## Data extract
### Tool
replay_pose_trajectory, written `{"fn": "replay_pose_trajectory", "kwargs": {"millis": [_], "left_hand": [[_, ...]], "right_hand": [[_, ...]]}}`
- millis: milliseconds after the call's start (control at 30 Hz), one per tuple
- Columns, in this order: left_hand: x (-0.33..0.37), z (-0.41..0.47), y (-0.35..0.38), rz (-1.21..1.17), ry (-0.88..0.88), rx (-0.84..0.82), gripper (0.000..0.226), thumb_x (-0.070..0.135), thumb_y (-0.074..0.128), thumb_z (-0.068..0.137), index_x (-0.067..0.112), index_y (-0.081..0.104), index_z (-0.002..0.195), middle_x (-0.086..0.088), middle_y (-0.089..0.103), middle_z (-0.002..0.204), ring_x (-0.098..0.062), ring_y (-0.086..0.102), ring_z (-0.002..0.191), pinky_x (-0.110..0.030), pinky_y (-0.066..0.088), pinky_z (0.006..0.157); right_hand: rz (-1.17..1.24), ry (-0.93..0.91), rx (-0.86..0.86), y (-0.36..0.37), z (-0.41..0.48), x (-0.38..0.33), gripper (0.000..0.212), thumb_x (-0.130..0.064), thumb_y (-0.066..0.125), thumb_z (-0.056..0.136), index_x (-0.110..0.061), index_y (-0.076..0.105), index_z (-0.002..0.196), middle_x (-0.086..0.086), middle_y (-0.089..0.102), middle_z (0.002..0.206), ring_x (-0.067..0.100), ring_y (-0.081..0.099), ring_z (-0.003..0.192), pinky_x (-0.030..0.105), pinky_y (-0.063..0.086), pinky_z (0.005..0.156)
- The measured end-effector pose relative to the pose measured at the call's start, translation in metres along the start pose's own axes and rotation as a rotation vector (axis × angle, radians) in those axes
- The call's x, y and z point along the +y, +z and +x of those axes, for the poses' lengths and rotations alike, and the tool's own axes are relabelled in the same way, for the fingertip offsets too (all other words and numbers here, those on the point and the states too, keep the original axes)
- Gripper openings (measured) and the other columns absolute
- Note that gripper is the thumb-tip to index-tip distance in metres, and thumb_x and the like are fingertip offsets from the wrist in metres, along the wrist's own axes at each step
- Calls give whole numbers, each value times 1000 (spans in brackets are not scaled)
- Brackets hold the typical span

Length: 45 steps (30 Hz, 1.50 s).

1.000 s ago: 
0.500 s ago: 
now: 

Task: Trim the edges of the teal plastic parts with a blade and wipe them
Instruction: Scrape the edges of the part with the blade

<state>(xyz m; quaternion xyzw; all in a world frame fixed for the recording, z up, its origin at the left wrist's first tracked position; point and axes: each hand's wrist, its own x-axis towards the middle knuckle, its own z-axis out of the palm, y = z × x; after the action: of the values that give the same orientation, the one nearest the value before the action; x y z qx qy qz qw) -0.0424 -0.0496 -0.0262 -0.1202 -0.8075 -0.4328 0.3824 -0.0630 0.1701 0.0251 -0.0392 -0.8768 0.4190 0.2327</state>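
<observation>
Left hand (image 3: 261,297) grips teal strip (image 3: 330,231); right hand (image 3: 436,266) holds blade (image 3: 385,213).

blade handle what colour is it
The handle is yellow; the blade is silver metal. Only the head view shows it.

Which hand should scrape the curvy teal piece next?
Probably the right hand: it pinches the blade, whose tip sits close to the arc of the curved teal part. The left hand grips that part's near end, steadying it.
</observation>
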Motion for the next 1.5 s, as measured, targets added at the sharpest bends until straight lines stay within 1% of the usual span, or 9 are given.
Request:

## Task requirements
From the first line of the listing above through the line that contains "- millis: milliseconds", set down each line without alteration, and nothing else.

## Solution for this task
### Tool
replay_pose_trajectory, written `{"fn": "replay_pose_trajectory", "kwargs": {"millis": [_], "left_hand": [[_, ...]], "right_hand": [[_, ...]]}}`
- millis: milliseconds after the call's start (control at 30 Hz), one per tuple

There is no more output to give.